What to produce =
Could you print exactly the lines from the one that contains "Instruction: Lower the" to the end of the data, both ends included, and nothing else? Skip the pictures.

- - - - -

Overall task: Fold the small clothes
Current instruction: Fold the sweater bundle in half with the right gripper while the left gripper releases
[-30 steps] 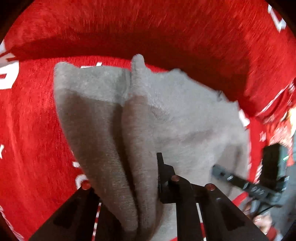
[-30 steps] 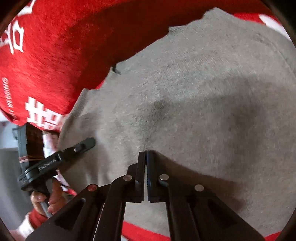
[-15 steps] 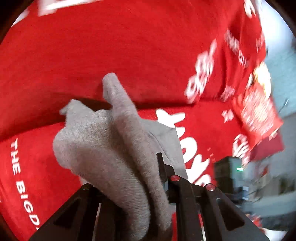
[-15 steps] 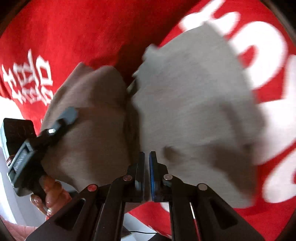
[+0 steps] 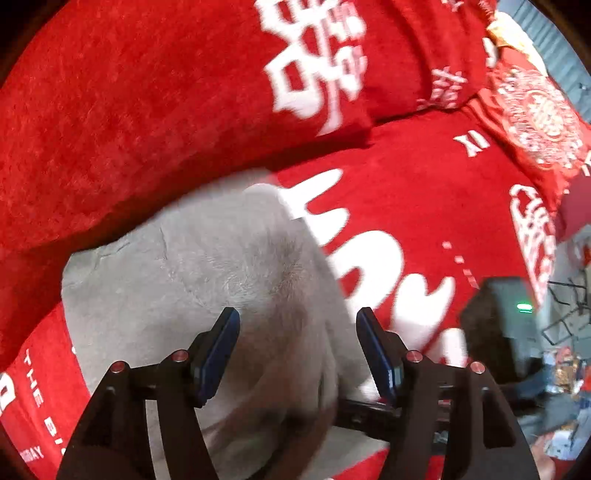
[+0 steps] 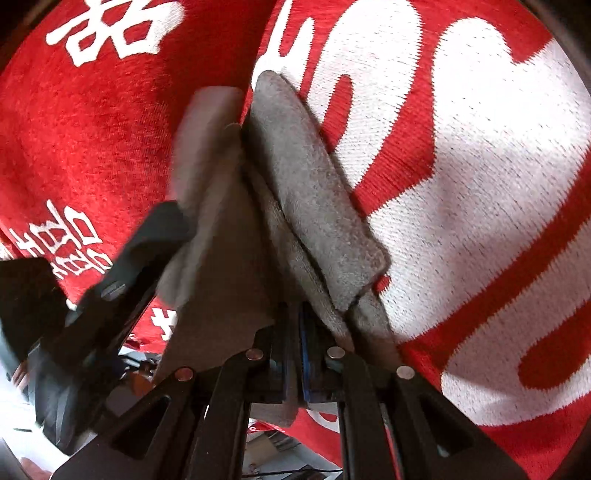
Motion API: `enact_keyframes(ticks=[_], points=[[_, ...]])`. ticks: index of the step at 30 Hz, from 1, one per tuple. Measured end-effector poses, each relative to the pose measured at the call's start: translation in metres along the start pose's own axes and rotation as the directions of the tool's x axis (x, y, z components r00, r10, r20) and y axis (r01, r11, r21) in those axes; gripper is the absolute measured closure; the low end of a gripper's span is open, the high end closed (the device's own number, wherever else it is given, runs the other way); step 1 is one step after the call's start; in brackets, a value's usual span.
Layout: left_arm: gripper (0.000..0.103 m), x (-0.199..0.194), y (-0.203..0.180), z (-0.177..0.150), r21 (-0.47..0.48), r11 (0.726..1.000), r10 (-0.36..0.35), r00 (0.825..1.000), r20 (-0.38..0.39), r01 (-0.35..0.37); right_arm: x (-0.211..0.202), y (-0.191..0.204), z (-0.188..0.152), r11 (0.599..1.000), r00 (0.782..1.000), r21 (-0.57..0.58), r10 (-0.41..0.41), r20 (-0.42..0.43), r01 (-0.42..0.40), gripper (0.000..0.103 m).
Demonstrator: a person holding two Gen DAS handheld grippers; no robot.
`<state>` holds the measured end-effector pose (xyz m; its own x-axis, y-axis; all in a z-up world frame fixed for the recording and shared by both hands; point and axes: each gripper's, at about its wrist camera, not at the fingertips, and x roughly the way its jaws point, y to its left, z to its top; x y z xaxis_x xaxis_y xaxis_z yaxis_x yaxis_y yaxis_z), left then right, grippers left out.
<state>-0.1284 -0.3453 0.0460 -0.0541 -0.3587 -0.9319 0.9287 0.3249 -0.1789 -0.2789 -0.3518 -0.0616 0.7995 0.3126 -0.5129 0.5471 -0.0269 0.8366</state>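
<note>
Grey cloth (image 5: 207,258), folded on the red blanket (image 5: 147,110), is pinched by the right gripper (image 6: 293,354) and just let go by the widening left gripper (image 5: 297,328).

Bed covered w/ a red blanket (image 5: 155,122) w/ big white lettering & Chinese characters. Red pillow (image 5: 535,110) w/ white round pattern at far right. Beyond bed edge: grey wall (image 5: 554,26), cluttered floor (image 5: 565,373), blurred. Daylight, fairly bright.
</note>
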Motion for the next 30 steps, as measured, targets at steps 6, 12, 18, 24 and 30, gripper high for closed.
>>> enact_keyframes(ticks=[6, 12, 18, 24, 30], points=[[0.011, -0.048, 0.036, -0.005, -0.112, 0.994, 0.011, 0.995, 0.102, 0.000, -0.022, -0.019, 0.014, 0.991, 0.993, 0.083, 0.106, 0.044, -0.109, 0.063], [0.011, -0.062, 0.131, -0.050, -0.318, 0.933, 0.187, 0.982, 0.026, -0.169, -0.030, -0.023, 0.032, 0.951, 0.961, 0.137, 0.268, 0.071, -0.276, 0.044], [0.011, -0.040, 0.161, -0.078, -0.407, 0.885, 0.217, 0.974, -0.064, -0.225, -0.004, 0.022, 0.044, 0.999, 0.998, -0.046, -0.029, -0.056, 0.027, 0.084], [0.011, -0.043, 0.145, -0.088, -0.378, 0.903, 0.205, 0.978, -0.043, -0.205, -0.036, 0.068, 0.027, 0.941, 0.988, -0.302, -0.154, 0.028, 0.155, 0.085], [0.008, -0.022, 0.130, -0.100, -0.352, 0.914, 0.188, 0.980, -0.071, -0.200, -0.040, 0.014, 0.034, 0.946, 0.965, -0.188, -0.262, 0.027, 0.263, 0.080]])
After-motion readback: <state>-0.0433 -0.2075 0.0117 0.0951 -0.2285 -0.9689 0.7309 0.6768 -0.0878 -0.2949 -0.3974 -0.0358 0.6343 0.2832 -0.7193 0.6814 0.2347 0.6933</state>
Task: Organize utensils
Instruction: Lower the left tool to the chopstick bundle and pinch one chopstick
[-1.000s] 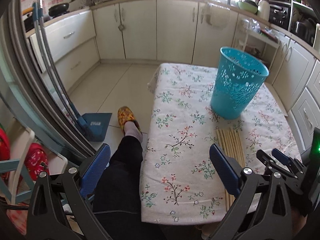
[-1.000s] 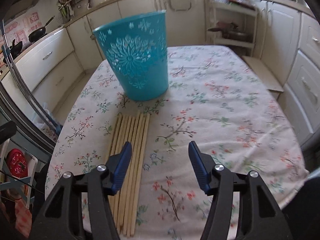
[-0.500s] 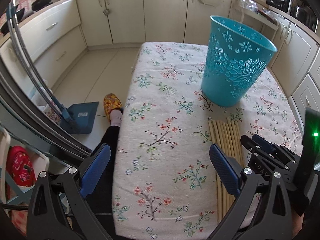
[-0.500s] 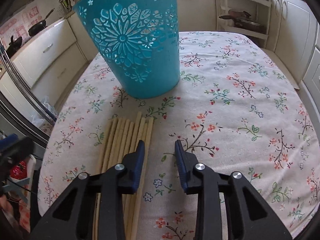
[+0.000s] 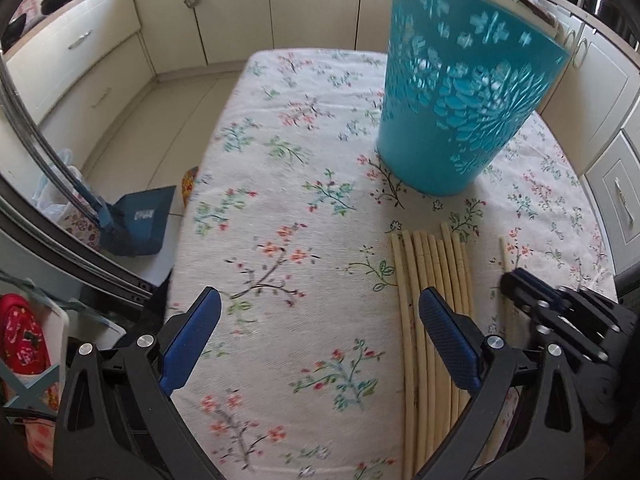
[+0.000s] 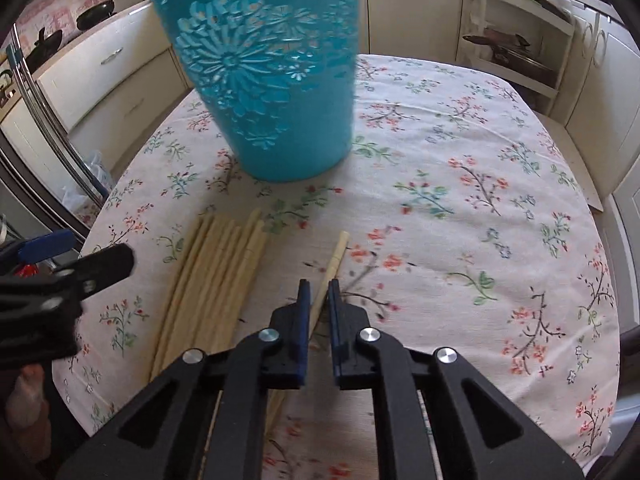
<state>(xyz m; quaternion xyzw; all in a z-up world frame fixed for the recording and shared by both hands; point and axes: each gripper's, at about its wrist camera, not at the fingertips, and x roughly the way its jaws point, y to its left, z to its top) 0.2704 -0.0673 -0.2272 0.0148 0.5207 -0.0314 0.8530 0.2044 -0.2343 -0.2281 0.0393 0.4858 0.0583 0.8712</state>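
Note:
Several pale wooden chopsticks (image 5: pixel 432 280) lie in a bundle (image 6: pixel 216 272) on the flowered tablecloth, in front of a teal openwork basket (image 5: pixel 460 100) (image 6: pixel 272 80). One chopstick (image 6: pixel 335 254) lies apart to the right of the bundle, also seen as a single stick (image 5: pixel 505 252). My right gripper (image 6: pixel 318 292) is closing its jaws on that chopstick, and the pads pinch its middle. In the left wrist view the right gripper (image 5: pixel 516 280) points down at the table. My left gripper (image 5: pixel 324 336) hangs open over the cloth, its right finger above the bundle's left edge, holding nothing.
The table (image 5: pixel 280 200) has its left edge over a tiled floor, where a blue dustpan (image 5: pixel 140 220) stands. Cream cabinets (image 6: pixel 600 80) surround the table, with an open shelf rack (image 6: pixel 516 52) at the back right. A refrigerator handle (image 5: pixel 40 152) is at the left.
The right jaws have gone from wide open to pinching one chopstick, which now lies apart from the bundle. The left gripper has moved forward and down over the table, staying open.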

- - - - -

Your response =
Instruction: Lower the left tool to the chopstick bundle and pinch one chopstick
[-1.000s] 
[-1.000s] 
[-0.500s] 
[-0.500s] 
[+0.000s] 
[+0.000s] 
<state>(xyz m; quaternion xyzw; all in a z-up world frame fixed for the recording and shared by both hands; point and axes: each gripper's, at about its wrist camera, not at the fingertips, and x roughly the way its jaws point, y to its left, z to its top) 0.2704 -0.0673 -0.2272 0.0148 0.5207 -0.0314 0.8530 0.2044 -0.2343 -0.2281 0.0393 0.4858 0.0583 0.8712</state>
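Note:
Several pale wooden chopsticks (image 5: pixel 432 280) lie in a bundle (image 6: pixel 216 272) on the flowered tablecloth, in front of a teal openwork basket (image 5: pixel 460 100) (image 6: pixel 272 80). One chopstick (image 6: pixel 335 254) lies apart to the right of the bundle, also seen as a single stick (image 5: pixel 505 252). My right gripper (image 6: pixel 318 292) is closing its jaws on that chopstick, and the pads pinch its middle. In the left wrist view the right gripper (image 5: pixel 516 280) points down at the table. My left gripper (image 5: pixel 324 336) hangs open over the cloth, its right finger above the bundle's left edge, holding nothing.
The table (image 5: pixel 280 200) has its left edge over a tiled floor, where a blue dustpan (image 5: pixel 140 220) stands. Cream cabinets (image 6: pixel 600 80) surround the table, with an open shelf rack (image 6: pixel 516 52) at the back right. A refrigerator handle (image 5: pixel 40 152) is at the left.
The right jaws have gone from wide open to pinching one chopstick, which now lies apart from the bundle. The left gripper has moved forward and down over the table, staying open.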

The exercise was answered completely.